John Brightmore Mitchell-Withers FRIBA (1838–1894) was an architect based in Sheffield.

==Life==
He was born in 1838, the son of William Brightmore Mitchell (1805-1865) and Louisa Hodgson (1807-1862). He adopted the suffix of ‘Withers’ in 1862 when his aunt, Miss Sarah Withers of Sheffield, left him a substantial amount in her will on the condition that he take the name of Withers.

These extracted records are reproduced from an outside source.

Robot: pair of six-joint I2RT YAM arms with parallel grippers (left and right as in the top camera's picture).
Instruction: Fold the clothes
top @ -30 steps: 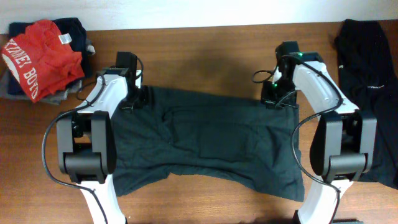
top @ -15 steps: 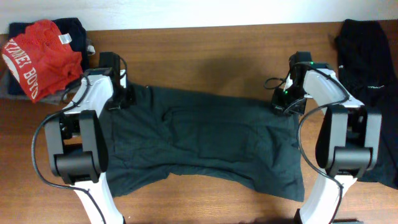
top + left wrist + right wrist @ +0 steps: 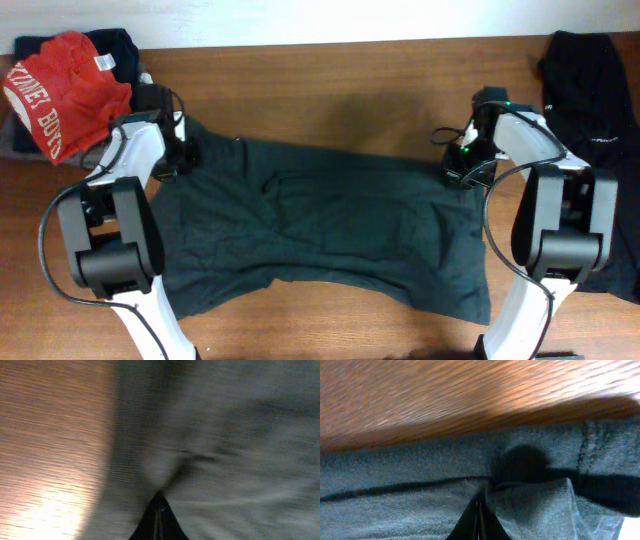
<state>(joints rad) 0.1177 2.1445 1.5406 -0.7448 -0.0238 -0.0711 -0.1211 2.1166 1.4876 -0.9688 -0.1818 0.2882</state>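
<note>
- A dark green shirt (image 3: 320, 230) lies spread out in the middle of the wooden bench (image 3: 330, 75). It has some wrinkles, and its near edge is curved.
- The left fingers (image 3: 150, 529) are clenched on the far left corner of this shirt. The cloth puckers toward their tips, and bare wood shows just beside the edge.
- The right fingers (image 3: 466, 527) are clenched on the far right corner, with a small fold of the hem pinched between them.
- Both wrist views are a little blurred.
- At the far left corner of the bench is a pile of clothes (image 3: 115, 45), with a red shirt (image 3: 60, 90) with white letters on top.
- A black garment (image 3: 590, 100) lies at the right edge, apart from the green shirt.
</note>
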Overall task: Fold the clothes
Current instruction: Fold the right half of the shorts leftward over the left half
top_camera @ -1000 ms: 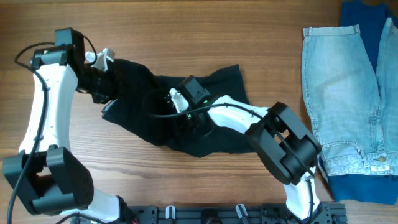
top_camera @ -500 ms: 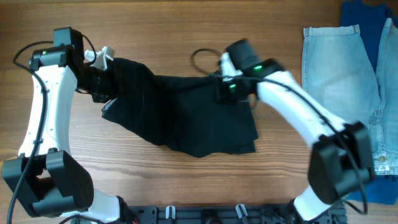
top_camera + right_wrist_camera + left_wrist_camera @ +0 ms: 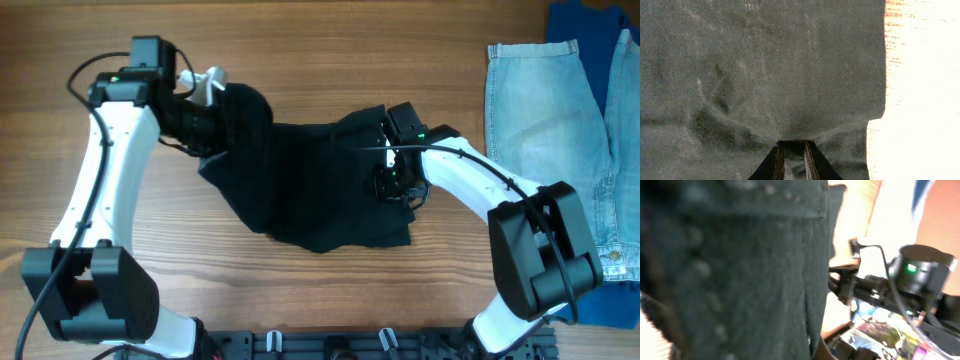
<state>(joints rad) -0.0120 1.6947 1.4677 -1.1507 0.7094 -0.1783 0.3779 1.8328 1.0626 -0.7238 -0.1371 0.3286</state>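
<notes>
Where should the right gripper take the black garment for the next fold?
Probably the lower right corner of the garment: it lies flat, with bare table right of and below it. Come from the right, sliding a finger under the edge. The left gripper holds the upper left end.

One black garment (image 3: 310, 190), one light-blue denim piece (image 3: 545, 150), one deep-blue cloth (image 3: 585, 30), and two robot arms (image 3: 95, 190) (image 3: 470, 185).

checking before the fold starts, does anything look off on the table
The black garment is rumpled, not flat: bunched up at the left gripper and pinched by the right gripper. Nothing looks torn or spilled.
</notes>
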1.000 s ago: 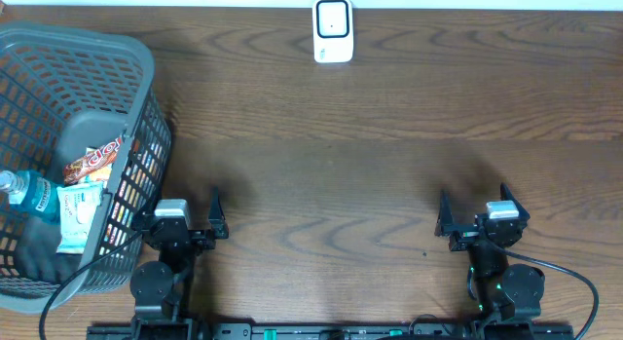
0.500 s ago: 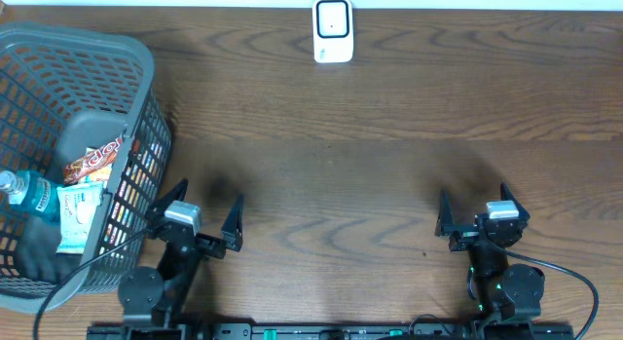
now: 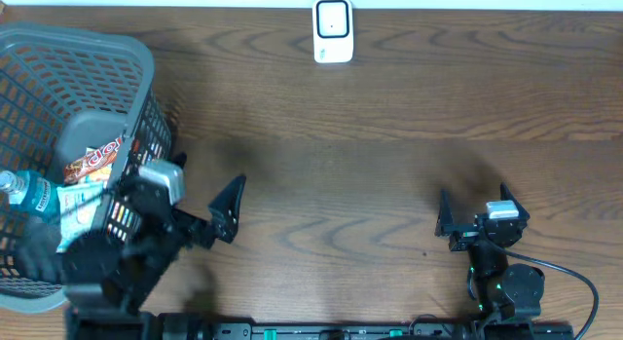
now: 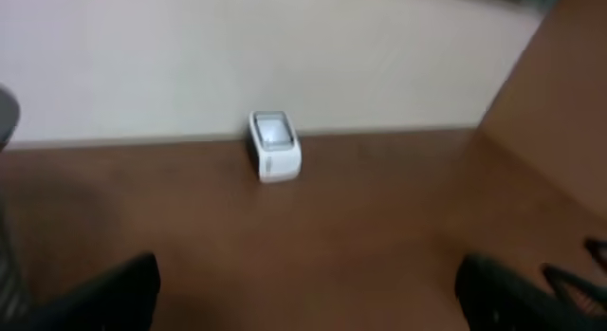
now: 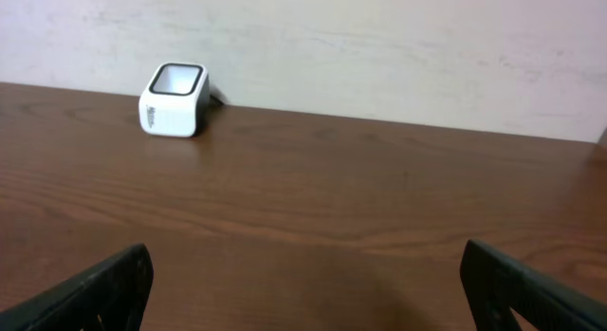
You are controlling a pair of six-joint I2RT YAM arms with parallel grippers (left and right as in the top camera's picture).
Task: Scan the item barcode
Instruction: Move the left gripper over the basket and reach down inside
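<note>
Overhead cam looks straight down on the whole tabletop (image 3: 370, 135). Both wrist cams sit low near the front edge, facing the back wall (image 5: 379, 37), and both catch the scanner (image 4: 273, 146) far off.

Grey plastic mesh basket (image 3: 97, 77): left side cut off at frame edge; packets (image 3: 80, 206) inside partly hidden by black left arm (image 3: 102, 262). Left wrist view blurred.
</note>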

He married Lisa MacIiveen (1838–1898) and they had the following children:
- John Brightmore Mitchell-Withers (1865–1920) (also an architect)
- Sarah Louise Mitchell-Withers (1868–1936)
- Arthur Mitchell-Withers (1871–1907)
- Beatrice Mitchell-Withers (1873–1911)
- Alfred Mitchell-Withers (1876–1900)
- William C Mitchell-Withers (1877–1929)
- George Mitchell-Withers (1879–1907)

==Career==
He was educated at the Sheffield Collegiate School and studied architecture with Samuel Worth. From approximately 1862, he was in partnership with William Blackmore as Blackmore and Mitchell-Withers in offices in St James’ Street, Sheffield and Church Street, Rotherham. The partnership was dissolved in 1869.

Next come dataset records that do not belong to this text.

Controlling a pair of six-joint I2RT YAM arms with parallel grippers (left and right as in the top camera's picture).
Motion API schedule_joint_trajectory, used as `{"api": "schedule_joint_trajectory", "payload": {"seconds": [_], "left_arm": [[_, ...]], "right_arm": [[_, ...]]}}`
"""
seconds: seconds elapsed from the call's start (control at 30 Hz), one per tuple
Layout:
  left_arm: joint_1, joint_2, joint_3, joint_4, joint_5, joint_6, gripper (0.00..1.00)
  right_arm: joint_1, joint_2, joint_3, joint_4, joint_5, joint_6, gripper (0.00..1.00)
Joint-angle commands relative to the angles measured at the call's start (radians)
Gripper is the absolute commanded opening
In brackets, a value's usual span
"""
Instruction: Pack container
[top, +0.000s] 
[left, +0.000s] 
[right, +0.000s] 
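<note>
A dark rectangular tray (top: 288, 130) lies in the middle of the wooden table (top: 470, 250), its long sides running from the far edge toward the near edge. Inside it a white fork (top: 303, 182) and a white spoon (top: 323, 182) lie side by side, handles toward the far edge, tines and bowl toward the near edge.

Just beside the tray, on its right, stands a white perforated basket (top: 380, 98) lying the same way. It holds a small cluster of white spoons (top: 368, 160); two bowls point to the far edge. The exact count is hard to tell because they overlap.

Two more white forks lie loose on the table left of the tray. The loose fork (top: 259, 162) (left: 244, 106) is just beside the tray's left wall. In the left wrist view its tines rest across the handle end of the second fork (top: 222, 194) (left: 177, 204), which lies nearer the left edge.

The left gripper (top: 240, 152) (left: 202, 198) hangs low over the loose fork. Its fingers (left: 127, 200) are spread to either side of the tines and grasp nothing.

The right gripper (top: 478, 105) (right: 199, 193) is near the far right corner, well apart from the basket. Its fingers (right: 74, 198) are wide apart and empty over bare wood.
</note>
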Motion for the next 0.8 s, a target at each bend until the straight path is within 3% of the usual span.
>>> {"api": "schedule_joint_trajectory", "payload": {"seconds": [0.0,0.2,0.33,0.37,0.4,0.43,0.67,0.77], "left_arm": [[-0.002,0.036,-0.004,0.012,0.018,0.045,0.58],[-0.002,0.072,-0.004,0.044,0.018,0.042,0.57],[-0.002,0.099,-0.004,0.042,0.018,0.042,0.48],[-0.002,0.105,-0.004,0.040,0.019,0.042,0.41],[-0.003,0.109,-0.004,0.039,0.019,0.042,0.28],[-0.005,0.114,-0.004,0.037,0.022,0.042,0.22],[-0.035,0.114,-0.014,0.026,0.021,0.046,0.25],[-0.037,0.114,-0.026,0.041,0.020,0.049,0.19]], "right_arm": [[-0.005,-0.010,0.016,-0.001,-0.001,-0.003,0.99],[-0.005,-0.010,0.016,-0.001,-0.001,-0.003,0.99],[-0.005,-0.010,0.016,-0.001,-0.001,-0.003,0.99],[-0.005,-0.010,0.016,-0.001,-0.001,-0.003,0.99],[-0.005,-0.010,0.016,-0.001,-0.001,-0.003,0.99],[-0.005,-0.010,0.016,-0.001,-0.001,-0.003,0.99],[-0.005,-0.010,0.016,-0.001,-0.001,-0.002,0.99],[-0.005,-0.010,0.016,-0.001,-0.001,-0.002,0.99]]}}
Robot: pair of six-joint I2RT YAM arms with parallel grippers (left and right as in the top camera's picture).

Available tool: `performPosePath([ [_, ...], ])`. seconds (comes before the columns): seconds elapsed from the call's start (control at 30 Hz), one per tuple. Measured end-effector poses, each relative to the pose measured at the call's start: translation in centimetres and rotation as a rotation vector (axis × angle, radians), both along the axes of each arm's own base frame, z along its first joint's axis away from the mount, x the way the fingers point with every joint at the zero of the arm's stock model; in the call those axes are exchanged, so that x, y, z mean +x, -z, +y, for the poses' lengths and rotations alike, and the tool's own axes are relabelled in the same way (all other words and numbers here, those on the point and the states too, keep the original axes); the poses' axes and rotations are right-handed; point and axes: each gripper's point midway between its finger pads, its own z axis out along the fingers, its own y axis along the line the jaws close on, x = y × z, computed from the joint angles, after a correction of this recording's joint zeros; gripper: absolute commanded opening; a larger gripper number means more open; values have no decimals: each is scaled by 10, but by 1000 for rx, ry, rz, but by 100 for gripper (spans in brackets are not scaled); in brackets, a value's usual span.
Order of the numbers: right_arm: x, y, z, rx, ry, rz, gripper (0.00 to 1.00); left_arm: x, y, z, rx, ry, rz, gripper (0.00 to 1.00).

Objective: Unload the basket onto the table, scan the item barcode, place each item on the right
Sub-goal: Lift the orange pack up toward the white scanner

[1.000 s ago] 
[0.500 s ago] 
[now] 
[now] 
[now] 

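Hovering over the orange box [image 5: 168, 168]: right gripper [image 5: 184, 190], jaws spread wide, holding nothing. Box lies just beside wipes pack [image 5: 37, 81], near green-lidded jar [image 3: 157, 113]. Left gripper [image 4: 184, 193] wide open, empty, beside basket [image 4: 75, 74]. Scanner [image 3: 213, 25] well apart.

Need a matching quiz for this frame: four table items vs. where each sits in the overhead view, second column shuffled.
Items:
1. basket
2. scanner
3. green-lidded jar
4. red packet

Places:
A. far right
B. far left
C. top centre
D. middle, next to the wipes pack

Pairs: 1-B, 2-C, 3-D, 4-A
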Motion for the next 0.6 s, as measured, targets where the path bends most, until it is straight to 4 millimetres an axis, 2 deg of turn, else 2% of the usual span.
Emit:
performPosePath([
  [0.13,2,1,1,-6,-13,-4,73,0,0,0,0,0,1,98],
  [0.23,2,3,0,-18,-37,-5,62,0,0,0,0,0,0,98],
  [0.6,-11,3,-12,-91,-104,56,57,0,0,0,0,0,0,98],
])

He was elected as a Fellow of the Royal Institute of British Architects in 1871. For many years he was also the architect for the Sheffield School Board. He was also employed by the Duke of Devonshire to superintend the restoration of the painted ceilings in the state rooms of Chatsworth House.

==Works==

- St Stephen's Church, Kirklees, Huddersfield 1864 (with William Blackmoor)
- Parkgate United Methodist Free Church, Rotherham 1866–67
- Wesleyan Methodist Church, Parkgate, Rotherham 1867–68
- St Silas Church, Broomhill, Sheffield 1867–69
- St Andrew's Church, Sharrow, Sheffield 1869
- Rawmarsh Parish Church Tower 1869–70
- Synagogue, North Church Street, Sheffield 1872
- Thornbridge Hall 1873 (rebuilding)
- St John's Church, Penistone Road, Owlerton, Sheffield 1874
- Chesterfield Brewery Company Hotel, Station Road, Chesterfield 1877
- St Mary and St Laurence's Church, Bolsover 1877–78 (restoration)
- Licensed Victuallers’ Asylum, Abbeydale Road, Totley 1877–78
- St Werburgh's Church, Blackwell, Bolsover, Derbyshire 1878–79 (except tower)
- St Luke's Church, Whaley Thorns 1879
- St Mary's Church, Handsworth, Sheffield 1880 (restoration)
- St Mary's Church, Darley Dale, Derbyshire 1885–86 (addition of chancel)
- Town Hall Chambers, Pinstone Street, Sheffield 1885
- Orphan homes, Crookes, Sheffield 1885-86
- All Hallows’ Church, Union Road, Harthill with Woodall 1886–90 (restoration)
- Cutlers' Hall, Sheffield 1888 (extension)
- Elementary school, Holly Street, Sheffield 1894
- Sheffield Union Bank, Ecclesall Road, Sheffield 1894 (completed by his son)
- Firs Hill Junior School
- Woodlands (now Parkhead House), Ecclesall Road South, Sheffield.